**YOUR INSTRUCTIONS:** An exact copy of the listing below is needed, with no pictures in it.

**DATA EXTRACT:**
################
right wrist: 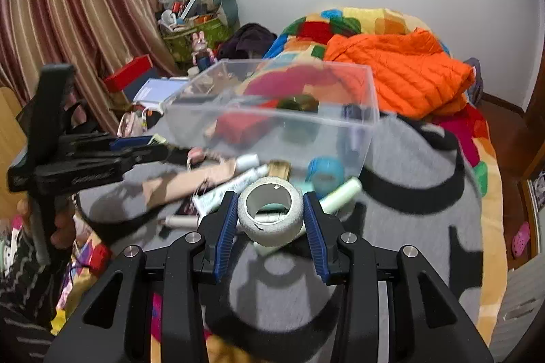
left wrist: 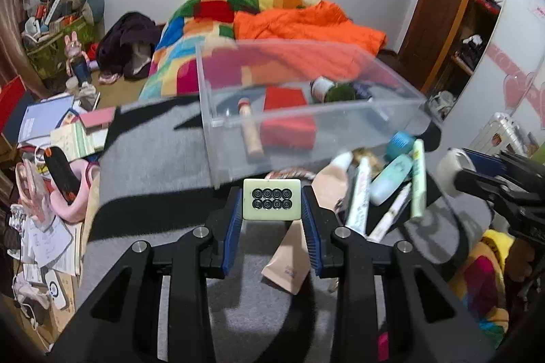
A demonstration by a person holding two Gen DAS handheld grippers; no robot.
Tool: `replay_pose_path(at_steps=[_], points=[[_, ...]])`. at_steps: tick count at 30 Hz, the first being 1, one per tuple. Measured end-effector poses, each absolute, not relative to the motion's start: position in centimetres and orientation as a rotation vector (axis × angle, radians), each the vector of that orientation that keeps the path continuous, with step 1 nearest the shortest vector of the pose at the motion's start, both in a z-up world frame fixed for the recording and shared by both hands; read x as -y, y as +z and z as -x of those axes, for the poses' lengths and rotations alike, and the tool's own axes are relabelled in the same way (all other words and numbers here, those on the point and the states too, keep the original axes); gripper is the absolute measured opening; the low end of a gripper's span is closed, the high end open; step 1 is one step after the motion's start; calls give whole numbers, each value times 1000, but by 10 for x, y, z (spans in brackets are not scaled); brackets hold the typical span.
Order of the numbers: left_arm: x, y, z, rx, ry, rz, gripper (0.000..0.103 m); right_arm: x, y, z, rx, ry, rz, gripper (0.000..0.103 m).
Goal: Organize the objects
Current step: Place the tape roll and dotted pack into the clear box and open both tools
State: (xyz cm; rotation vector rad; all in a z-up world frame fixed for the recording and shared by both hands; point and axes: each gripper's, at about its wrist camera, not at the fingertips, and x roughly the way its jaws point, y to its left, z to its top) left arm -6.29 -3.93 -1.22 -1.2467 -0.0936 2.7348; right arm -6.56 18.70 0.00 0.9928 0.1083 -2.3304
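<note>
The left claw grips a mahjong tile, the right claw a tape roll; the far clear box is partly filled, many tubes remain near.

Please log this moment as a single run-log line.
left gripper: shut on mahjong tile | right gripper: shut on tape roll | clear bin: ahead, partly filled

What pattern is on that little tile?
Eight black rings in two rows on the cream tile, best in the left wrist view.
</note>
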Motion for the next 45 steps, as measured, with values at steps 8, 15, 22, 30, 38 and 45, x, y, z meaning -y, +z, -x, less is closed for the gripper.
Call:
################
**EXERCISE SOLUTION:**
right wrist: 
left wrist: 
A demonstration by a person holding two Gen DAS handheld grippers; no robot.
Tool: `replay_pose_path(at_steps=[_], points=[[_, ...]])`. at_steps: tick count at 30 Hz, the first being 1, one per tuple. Measured end-effector poses, each absolute, not relative to the motion's start: position in centimetres and orientation as a rotation vector (axis × angle, radians), each the vector of that orientation that keeps the path continuous, with step 1 nearest the shortest vector of the pose at the motion's start, both in a z-up world frame fixed for the recording and shared by both hands; read x as -y, y as +z and z as -x of those axes, for the poses' lengths and rotations alike, and the tool's own axes are relabelled in the same way (all other words and numbers here, those on the point and the states too, keep the original axes); gripper is the absolute measured opening; the low end of a gripper's span is closed, the high end open; step 1 is one step after the motion's start; calls give whole numbers, each value times 1000, but by 10 for x, y, z (spans in brackets are not scaled); brackets hold the typical span.
Order of the numbers: left_arm: x, y, z, rx, ry, rz, gripper (0.000..0.103 m); right_arm: x, y, z, rx, ry, rz, gripper (0.000..0.103 m).
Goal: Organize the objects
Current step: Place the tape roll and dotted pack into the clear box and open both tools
State: (xyz cm; rotation vector rad; all in a z-up world frame fixed for the recording and shared by both hands; point and axes: each gripper's, at about its wrist camera, not at the fingertips, and x roughly the way its jaws point, y to its left, z to its top) left arm -6.29 -3.93 -1.22 -1.2467 -0.0936 2.7348; right arm -6.56 18.70 0.00 0.9928 0.1083 -2.3304
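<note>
The left claw grips a mahjong tile, the right claw a tape roll; the far clear box is partly filled, many tubes remain near.

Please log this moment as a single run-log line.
left gripper: shut on mahjong tile | right gripper: shut on tape roll | clear bin: ahead, partly filled

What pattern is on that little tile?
Eight black rings in two rows on the cream tile, best in the left wrist view.
</note>
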Motion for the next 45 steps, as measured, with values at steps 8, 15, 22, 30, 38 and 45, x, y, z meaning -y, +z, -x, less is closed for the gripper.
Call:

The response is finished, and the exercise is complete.